To consolidate this split- part of our own self, we need to connect with ourselves through meditation, reflect on actions as ‘our’ karmas and not give ourselves the excuse for bad karmas. Analyse whether your mind is more inclined towards negative thoughts or positive emotions. Adjust a healthy balance through conscious choices. Eventually, tilt the balance towards positive. We can do it if we persevere. When I refer to meditation, I don’t connotate religion or even yoga. It simply means introspection of self, unbiased and impartially. The other half of ourselves within ourselves is meant by nature to be a permanent feature of ‘ME’. Rear it proper and use it to your advantage.          

7 thoughts on “Split-personality or just ME?

  1. Cool 😊 thanks for sharing. That was really deep. I have often felt and experienced that there is a multitude of selves inside me. Partly this is because of my bipolar. But also because my personality keeps shifting over time since I was 20… which is weird. I tried to destroy my personality since I was 20 because I hated who I was. I’m 34 now. And I did succeed but not in the way I wanted to 😔

    But I don’t think that is what you are referring to by “split personality”. I think you are saying that this other personality is any feeling/thought/action that you do not will. Also sounds like you are saying that this can be a good thing as well as a bad thing which is really cool. For instance an unwilled behaviour can be eating really bad food and “being unable to stop” but an unwilled hunch like “Don’t go on that train” is really good because it saves your life. And this is tied into the amygdala having positive and negative branches? The positive parts of our subconscious and unconscious do incredible stuff for us?
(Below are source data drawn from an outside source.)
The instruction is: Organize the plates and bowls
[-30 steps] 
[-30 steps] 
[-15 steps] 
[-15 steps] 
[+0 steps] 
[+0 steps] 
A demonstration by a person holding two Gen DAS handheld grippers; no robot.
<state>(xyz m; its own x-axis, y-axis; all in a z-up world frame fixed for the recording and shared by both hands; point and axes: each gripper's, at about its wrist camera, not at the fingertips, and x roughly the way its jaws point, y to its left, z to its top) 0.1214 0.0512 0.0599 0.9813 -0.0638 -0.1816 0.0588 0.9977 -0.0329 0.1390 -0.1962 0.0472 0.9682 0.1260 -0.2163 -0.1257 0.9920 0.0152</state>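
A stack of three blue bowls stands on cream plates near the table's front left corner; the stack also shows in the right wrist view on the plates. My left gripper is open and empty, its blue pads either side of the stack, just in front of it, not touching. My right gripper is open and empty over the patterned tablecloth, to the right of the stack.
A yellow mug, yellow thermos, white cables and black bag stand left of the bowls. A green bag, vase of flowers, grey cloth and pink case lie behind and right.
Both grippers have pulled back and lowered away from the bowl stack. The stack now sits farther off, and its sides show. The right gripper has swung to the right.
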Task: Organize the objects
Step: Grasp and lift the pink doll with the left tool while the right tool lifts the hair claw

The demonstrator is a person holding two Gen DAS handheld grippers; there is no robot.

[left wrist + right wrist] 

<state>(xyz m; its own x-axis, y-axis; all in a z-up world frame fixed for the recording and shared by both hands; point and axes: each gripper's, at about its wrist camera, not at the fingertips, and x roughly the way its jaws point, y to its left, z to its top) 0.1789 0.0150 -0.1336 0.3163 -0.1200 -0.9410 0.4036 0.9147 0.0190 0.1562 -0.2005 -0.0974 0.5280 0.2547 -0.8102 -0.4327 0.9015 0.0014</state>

    In other words the subconscious/unconscious is not all negative and full of horrible things? (Which is what Freud thought… Jung disagreed.)
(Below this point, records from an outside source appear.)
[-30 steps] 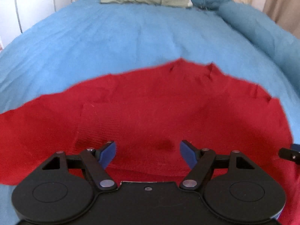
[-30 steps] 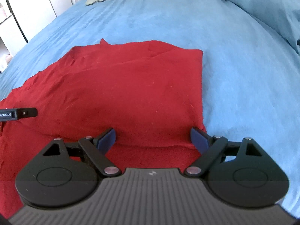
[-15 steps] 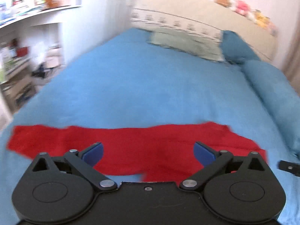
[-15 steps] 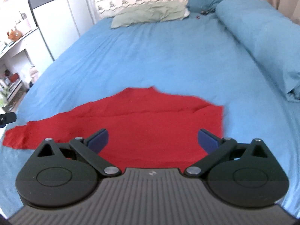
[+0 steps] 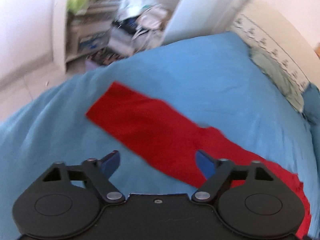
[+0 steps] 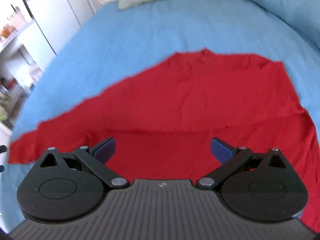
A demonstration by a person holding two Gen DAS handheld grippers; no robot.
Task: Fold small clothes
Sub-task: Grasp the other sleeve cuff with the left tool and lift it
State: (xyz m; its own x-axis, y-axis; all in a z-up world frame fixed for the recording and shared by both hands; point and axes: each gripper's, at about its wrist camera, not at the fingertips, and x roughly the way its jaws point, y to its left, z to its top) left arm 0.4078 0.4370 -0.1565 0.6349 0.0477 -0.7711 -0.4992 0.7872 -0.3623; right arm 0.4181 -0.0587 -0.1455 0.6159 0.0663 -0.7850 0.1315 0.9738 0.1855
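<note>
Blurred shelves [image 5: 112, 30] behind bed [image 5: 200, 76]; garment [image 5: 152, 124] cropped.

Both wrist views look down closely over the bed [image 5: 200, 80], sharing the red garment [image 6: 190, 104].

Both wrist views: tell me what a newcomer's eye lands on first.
The red garment stands out first, spread flat on the blue bedspread, with one long sleeve stretching toward the bed's edge. Next come the two open grippers, left gripper and right gripper, their blue fingers empty above the cloth.
</note>
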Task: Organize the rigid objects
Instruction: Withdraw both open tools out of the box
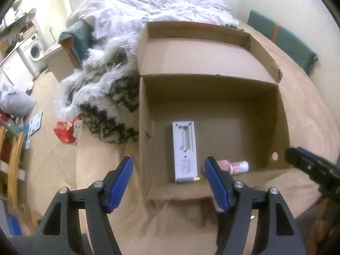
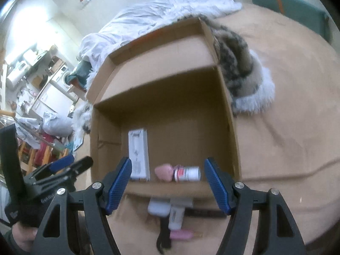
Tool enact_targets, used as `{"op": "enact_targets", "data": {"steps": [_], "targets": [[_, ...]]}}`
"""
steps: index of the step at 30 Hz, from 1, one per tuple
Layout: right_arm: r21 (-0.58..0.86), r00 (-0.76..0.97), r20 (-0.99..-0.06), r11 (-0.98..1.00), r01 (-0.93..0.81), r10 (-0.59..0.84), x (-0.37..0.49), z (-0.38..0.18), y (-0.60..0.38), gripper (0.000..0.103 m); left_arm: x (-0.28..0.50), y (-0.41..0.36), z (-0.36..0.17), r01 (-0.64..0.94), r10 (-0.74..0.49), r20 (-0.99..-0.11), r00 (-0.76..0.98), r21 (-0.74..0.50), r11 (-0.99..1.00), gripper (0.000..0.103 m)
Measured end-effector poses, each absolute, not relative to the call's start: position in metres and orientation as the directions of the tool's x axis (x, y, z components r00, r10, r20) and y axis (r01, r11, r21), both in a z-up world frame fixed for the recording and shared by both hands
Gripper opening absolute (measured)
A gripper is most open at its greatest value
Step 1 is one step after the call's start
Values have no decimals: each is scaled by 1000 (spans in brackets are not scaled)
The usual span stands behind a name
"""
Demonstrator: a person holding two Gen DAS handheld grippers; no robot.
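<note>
An open cardboard box [image 1: 209, 78] stands on a tan bed sheet. On its floor lie a white rectangular device [image 1: 184, 152] and a small white bottle with a pink end [image 1: 234, 166], near the front wall. My left gripper [image 1: 168, 159] hovers open over the box's front left corner and holds nothing. My right gripper [image 2: 167, 160] is open over the front wall, above the bottle [image 2: 187, 173] and beside the device [image 2: 139, 155]. Each gripper shows in the other's view: a right finger [image 1: 308, 164] and the left gripper [image 2: 74, 162], held by a hand.
Outside the box's front wall, several small items lie on the sheet: a white block [image 2: 159, 208], a white tube [image 2: 176, 216] and a pink piece [image 2: 181, 234]. A furry patterned blanket [image 1: 110, 97] and white bedding [image 1: 153, 6] lie against the box's left and back.
</note>
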State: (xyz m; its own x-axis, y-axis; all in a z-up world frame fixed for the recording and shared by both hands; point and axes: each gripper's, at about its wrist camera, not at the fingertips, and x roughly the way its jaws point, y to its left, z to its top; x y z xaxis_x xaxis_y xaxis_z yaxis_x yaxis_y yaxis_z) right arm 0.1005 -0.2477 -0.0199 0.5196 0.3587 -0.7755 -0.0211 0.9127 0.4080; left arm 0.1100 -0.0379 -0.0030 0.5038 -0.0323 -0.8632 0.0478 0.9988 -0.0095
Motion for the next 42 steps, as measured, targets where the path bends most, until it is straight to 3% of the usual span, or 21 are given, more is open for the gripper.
{"op": "enact_targets", "data": {"steps": [6, 9, 13, 17, 21, 29, 33, 42], "targets": [[414, 503, -782, 910, -22, 368, 72, -24, -247, 75, 87, -20, -14, 2, -32, -893, 448, -35, 999, 68], [427, 477, -794, 904, -5, 377, 61, -35, -250, 80, 74, -10, -20, -39, -37, -902, 431, -60, 997, 68], [426, 455, -815, 903, 51, 358, 54, -49, -258, 103, 63, 0, -33, -85, -42, -907, 419, -85, 993, 68], [446, 418, -835, 886, 129, 359, 55, -64, -275, 103, 60, 9, -46, -137, 11, -918, 397, -48, 989, 68], [479, 393, -837, 857, 190, 381, 58, -76, -282, 103, 60, 19, -52, -183, -15, -928, 371, -88, 979, 68], [434, 269, -884, 884, 170, 383, 79, -102, -263, 103, 59, 13, -55, -165, -34, -938, 344, -96, 982, 68], [447, 196, -888, 880, 163, 415, 101, -120, -252, 87, 61, 10, -58, -163, -48, -941, 335, -108, 981, 68], [373, 97, -928, 914, 162, 361, 135, -166, -227, 87, 67, 6, -68, -157, -58, -952, 300, -109, 982, 68]]}}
    I do not know much about the law of attraction but I think it says that what is in our subconscious/unconscious gets radiated out into reality. In other words if you have a positive subconscious/unconscious then amazing things will happen to you and you will have an incredible life and maybe that you will have special powers.

    What makes me wonder about this is manias. I had about 7 manias before I was forced to take pills for bipolar. Thing about manias is you become incredibly positive. I interpret this as meaning that your subconscious/unconscious becomes incredibly positive. This would unlock the law of attraction effect I guess. Amazing things did happen to me all the time when I was manic and I did get some unusual powers. An example which is similar to your train hunch is that one time when I was manic I randomly went into the movie theatre to watch this movie then in the middle of the movie I had the thought “Leave now” so I left the theatre and wandered through the city, randomly got on this bus and then my sweetheart boarded the same bus a minute later. Incredibly unlikely coincidence. Bunch of other examples too. How do you interpret this?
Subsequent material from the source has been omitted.